(Activity): Transcribe each line of the material exactly as it stands.

════════════════

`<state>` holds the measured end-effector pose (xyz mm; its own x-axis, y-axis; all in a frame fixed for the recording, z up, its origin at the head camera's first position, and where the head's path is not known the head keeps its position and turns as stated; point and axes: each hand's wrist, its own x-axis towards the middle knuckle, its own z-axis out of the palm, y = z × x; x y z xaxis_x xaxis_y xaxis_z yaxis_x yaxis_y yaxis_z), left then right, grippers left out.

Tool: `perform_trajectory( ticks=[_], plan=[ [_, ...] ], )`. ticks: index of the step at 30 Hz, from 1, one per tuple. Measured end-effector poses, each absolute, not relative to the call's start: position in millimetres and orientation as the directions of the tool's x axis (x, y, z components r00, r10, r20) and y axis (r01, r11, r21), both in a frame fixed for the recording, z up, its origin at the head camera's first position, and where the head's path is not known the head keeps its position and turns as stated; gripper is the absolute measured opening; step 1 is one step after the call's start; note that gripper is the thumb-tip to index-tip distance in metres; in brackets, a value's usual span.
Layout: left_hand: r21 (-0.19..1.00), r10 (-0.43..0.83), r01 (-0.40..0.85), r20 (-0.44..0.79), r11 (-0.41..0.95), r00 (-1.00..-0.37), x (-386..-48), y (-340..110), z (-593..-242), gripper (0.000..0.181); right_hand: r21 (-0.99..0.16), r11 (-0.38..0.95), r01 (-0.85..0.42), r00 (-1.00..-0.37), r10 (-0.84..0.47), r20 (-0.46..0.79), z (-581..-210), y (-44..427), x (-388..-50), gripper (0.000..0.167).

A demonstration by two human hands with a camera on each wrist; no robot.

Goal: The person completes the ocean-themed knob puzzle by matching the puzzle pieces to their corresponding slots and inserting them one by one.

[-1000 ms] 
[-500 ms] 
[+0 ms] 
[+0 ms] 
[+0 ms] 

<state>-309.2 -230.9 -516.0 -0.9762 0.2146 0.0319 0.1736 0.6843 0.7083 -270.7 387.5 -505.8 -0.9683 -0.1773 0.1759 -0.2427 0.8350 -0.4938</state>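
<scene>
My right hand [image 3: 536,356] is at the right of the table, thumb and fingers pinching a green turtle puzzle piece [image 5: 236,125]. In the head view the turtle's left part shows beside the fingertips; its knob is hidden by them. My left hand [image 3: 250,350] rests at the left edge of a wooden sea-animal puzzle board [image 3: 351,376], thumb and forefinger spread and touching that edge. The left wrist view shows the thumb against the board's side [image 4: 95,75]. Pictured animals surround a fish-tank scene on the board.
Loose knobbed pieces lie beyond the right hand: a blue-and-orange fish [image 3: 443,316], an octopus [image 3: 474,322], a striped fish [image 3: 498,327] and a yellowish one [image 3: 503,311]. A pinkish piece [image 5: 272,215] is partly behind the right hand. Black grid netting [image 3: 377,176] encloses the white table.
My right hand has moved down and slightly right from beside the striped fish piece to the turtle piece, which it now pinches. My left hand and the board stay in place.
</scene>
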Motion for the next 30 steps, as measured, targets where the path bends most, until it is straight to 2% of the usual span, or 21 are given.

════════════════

(Written solution):
`<state>` holds the measured end-effector pose (xyz mm; its own x-axis, y-axis; all in a frame fixed for the recording, z up, its origin at the head camera's first position, and where the head's path is not known the head keeps its position and turns as stated; point and axes: each hand's wrist, its own x-axis towards the middle knuckle, its own z-axis out of the palm, y = z × x; x y z xaxis_x xaxis_y xaxis_z yaxis_x yaxis_y yaxis_z), left then right, grippers left out.

Tool: `perform_trajectory( ticks=[_], plan=[ [_, ...] ], )`. ticks: index of the step at 30 Hz, from 1, one per tuple. Measured end-effector poses, each absolute, not relative to the call's start: position in millimetres and orientation as the directions of the tool's x axis (x, y, z components r00, r10, r20) and y axis (r01, r11, r21), both in a frame fixed for the recording, z up, its origin at the head camera's first position, and where the head's path is not known the head keeps its position and turns as stated; gripper is the absolute measured opening; step 1 is one step after the call's start; note that gripper is the thumb-tip to index-tip distance in metres; in brackets, a value's usual span.
Layout: left_hand: r21 (-0.19..1.00), r10 (-0.43..0.83), r01 (-0.40..0.85), r20 (-0.44..0.79), r11 (-0.41..0.95), r00 (-1.00..-0.37), x (-386..-48), y (-340..110), z (-593..-242), gripper (0.000..0.181); right_hand: r21 (-0.99..0.16), r11 (-0.38..0.95), r01 (-0.85..0.42), r00 (-1.00..-0.37), r10 (-0.84..0.47), r20 (-0.46..0.79), z (-581..-210), y (-44..427), x (-388..-50), gripper (0.000..0.167).

A demonstration by two human hands with a camera on each wrist; no robot.

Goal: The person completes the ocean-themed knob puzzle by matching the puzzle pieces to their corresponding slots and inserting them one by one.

[-1000 ms] 
[-500 ms] 
[+0 ms] 
[+0 ms] 
[+0 ms] 

<state>-309.2 -230.9 -516.0 -0.9762 0.2146 0.0319 0.1736 0.6843 0.7083 -270.7 387.5 -505.8 -0.9683 -0.1773 0.1759 -0.2427 0.8350 -0.4938</state>
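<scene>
My right hand [image 3: 536,356] is at the right of the table, thumb and fingers pinching a green turtle puzzle piece [image 5: 236,125]. In the head view the turtle's left part shows beside the fingertips; its knob is hidden by them. My left hand [image 3: 250,350] rests at the left edge of a wooden sea-animal puzzle board [image 3: 351,376], thumb and forefinger spread and touching that edge. The left wrist view shows the thumb against the board's side [image 4: 95,75]. Pictured animals surround a fish-tank scene on the board.
Loose knobbed pieces lie beyond the right hand: a blue-and-orange fish [image 3: 443,316], an octopus [image 3: 474,322], a striped fish [image 3: 498,327] and a yellowish one [image 3: 503,311]. A pinkish piece [image 5: 272,215] is partly behind the right hand. Black grid netting [image 3: 377,176] encloses the white table.
My right hand has moved down and slightly right from beside the striped fish piece to the turtle piece, which it now pinches. My left hand and the board stay in place.
</scene>
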Motion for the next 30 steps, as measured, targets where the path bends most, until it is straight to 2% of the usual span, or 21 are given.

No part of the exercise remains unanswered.